Il sera rappelé que la régularité de la décision administrative s'apprécie au jour de son édiction, au regard des éléments de fait connus de l'administration à cette date et l'obligation de motivation ne peut s'étendre au-delà de l'exposé des éléments qui sous-tendent la décision en cause .
Le conseil de [C] [O] [R] estime que l'autorité administrative a commis une erreur d'appréciation s'agissant :
- d'une part, de ses garanties de représentation, car il dispose d'une adresse stable et les services de police sont en possession d'une copie de son passeport, ce qui aurait dû conduire l'autorité administrative à l'assigner à résidence,
- d'autre part, de son état de vulnérabilité, puisqu'il doit subir une troisième intervention au niveau de son bras droit suite à une agression dont il a été victime en 2022 et qu'il est également suivi sur le plan psychiatrique.
Il y a lieu d'observer, comme déjà relaté supra, que l'autorité administrative a notamment fondé sa décision de placement en rétention administrative au regard du fait que M. [R] ne dispose que d'une adresse postale et que les éléments de vulnérabilité qu'il rapporte, outre qu'ils ne sont pas justifiés par des documents médicaux, ne contre-indiquent pas son placement en rétention, sachant qu'il peut être examiné par un médecin en centre de rétention.
Or, il constant qu'à la date à laquelle elle a pris sa décision, la seule domiciliation sur laquelle l'autorité administrative pouvait se baser était celle fournie par M.[R] lors de sa levée d'écrou. Il s'agissait en l'occurrence de l'adresse du centre de rétention administrative de [5], le domicile de Mme [X] à [Localité 3] ayant été évoqué pour la première fois devant le juge des libertés et de la détention par l'intéressé.
Dans ces circonstances, l'autorité administrative a pu considérer, sans commettre d'erreur manifeste d'appréciation, que [C] [O] [R] ne présentait pas des garanties de représentation effectives propres à prévenir un risque de soustraction, la présence de la copie de son passeport dans le dossier en possession de l'autorité administrative n'étant pas de nature à invalider cette analyse eu égard à l'absence d'hébergement stable.

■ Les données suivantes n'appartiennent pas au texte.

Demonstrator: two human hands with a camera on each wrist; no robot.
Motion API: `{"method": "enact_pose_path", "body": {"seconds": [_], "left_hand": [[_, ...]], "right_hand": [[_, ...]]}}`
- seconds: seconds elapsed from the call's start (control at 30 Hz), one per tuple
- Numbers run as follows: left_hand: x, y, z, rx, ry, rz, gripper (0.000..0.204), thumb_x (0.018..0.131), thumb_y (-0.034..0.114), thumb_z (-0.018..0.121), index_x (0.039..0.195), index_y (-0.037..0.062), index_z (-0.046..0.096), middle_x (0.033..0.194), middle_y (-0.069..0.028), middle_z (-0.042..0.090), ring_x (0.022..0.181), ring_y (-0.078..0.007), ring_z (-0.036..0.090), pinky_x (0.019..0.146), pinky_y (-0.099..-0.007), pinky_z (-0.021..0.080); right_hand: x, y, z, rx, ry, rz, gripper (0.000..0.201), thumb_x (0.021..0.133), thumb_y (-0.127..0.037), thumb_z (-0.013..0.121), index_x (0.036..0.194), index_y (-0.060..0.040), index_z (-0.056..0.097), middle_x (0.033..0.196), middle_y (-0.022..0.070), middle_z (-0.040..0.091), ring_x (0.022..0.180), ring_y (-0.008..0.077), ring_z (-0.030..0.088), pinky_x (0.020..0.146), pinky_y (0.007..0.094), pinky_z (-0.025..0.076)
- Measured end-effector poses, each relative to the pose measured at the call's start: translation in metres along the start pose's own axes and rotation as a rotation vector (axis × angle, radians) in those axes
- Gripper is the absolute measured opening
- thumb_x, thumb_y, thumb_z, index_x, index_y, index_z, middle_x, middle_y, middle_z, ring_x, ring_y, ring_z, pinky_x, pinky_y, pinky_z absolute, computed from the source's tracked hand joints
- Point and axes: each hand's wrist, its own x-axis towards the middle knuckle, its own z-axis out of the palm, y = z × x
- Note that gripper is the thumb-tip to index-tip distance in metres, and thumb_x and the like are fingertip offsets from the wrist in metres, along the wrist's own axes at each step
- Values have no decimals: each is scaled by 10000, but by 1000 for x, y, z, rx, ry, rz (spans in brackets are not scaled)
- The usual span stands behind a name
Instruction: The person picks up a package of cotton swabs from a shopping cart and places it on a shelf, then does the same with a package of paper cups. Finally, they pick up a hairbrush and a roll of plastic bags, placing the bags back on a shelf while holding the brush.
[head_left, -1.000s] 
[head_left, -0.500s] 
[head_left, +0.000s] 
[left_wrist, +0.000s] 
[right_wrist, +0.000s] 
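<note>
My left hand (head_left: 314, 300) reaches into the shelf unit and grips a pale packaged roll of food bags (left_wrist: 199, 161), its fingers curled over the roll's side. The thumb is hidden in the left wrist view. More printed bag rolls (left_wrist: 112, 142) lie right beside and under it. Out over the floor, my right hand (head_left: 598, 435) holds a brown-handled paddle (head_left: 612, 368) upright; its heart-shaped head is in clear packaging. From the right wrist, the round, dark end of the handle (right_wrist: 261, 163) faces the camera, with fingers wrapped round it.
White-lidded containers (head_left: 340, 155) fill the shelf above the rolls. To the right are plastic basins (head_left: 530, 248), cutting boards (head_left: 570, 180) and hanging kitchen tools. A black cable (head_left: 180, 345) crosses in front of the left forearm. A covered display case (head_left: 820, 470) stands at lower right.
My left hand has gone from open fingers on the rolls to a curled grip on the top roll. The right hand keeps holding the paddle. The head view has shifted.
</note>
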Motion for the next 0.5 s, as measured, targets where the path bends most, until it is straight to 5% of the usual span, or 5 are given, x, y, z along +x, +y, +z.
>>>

Pour ce qui est de l'état de vulnérabilité, il y a lieu de relever que dans le cadre de l'évaluation de sa vulnéribilité, [C] [O] [R] n'a produit aucun document de nature à étayer ses allégations quant à la nécessité d'une 3ème opération au niveau du bras droit, alors même qu'il était alors incarcéré et pouvait donc accéder à un service médical.
Il ne communique pas plus de pièces en ce sens dans le cadre de la présente instance et ne soutient pas avoir demandé à être examiné par le médecin du centre de rétention.
Il doit au demeurant souligné qu'il n'allègue que que cette intervention revêtrait un caractère urgent ou encore qu'elle ne pourrait pas être pratiquée dans le pays de renvoi.
Il ne saurait pas conséquent être retenu l'existence d'une erreur manifeste d'appréciation de son état de vulnérabilité.
Dès lors, à défaut d'autres moyens soulevés, l'ordonnance entreprise est confirmée.
PAR CES MOTIFS
Déclarons recevable l'appel formé par [C] [O] [R],
Confirmons en toutes ses dispositions l'ordonnance déférée.